Benjamin’s ninth thesis shapes the “chain of events” comprising the past into the angel’s perception, as “one single catastrophe which keeps piling wreckage upon wreckage and hurls it in front of his feet” (257).  The ultimate concept of waste as some collection of the transferred emotions exerts a force on the consciousness of the past.  Shared experience and its myriad effects are able to gain some common ground and influence over awareness.  Though a step in the right direction, it fails to offer deliverance from the threats and concerns of the 20th century.  Waste is at the epicenter of discerning the problems of progress versus catastrophe in Underworld: it offers a context for failure and a jumping off point, but does not address how to fix the problems that have amassed on the American frame.

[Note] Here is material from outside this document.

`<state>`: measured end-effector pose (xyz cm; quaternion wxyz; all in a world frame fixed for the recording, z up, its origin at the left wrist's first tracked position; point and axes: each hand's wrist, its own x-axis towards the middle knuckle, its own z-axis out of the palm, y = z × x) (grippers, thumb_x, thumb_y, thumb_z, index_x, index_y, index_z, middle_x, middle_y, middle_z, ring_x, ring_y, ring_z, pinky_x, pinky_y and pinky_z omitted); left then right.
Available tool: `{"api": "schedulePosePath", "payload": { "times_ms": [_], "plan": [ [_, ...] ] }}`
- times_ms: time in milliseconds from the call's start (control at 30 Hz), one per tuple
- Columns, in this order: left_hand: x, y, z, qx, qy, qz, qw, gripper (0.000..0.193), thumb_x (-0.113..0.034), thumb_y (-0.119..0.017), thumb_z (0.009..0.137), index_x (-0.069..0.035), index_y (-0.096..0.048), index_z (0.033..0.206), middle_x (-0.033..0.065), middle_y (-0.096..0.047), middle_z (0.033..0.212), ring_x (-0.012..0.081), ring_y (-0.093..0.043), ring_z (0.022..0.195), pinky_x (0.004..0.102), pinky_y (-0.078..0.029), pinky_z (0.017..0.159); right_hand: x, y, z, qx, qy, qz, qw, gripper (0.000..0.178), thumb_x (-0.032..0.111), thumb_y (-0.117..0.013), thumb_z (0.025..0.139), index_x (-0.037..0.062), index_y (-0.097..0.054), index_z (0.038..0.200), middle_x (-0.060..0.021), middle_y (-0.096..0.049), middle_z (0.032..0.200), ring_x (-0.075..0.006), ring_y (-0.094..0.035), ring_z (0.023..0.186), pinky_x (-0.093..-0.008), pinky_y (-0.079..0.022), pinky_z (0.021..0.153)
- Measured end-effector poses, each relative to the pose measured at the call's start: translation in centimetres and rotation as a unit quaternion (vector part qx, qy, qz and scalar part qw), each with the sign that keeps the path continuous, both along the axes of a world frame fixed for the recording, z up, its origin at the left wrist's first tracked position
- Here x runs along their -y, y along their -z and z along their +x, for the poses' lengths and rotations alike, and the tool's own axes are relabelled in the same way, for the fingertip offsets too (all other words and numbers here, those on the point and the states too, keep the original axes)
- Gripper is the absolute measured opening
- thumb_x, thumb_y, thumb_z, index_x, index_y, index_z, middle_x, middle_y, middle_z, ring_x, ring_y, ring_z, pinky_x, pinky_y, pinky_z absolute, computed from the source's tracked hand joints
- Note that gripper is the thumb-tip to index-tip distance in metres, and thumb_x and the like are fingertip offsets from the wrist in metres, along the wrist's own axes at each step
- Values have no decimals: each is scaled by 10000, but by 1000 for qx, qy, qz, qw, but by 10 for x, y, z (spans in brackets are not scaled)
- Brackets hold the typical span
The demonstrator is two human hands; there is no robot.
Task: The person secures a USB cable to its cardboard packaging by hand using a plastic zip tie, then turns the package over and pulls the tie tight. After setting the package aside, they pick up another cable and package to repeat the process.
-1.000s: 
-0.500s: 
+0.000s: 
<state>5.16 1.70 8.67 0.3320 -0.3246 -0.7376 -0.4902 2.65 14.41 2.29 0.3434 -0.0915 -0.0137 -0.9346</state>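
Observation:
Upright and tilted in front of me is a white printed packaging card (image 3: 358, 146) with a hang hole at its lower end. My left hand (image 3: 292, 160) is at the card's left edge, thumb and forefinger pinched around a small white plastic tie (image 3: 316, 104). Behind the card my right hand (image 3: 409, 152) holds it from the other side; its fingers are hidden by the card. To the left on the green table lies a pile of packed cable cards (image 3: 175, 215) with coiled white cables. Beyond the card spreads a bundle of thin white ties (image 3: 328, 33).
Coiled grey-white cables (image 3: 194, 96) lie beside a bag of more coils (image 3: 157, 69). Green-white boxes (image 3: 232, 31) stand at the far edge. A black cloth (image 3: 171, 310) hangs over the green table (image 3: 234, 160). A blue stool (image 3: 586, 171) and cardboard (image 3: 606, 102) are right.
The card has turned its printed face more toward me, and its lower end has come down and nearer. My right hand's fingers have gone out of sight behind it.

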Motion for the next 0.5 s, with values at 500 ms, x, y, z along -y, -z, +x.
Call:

The Burden of the Eastern Bloc

The final scenes with Shay unsurprisingly reflect on the future of garbage disposal.  We return to present times at the barren landscape of the Former Soviet Union, where a new method for expulsion will be implemented.  A nuclear explosion within a massive underground dumping site in Kazakhstan propels the business of waste management to its imminent destiny.  For the first time, Shay seems unsure of his feelings toward his occupation: he sees his partners “hurtling through darkness” and senses “a curious connection between weapons and waste” (DeLillo 791).  Here, approaching the novel’s end, the bureaucracy and its principle enemy become one.  The bomb is the historical inverse of solution, and its current comrade.  The scene continues and heightens the mediation: “Because waste is the secret of history, the underhistory, the way archaeologists dig out the history of early cultures, every sort of bone heap and broken tool, literally from under the ground.”  The character’s placement in the post-Cold War territory is not by accident and reveals the underlying misperceptions and misapprehensions of the novel—that in order to advance, society must understand the nature of its obsessions and face the heretofore-avoided subject.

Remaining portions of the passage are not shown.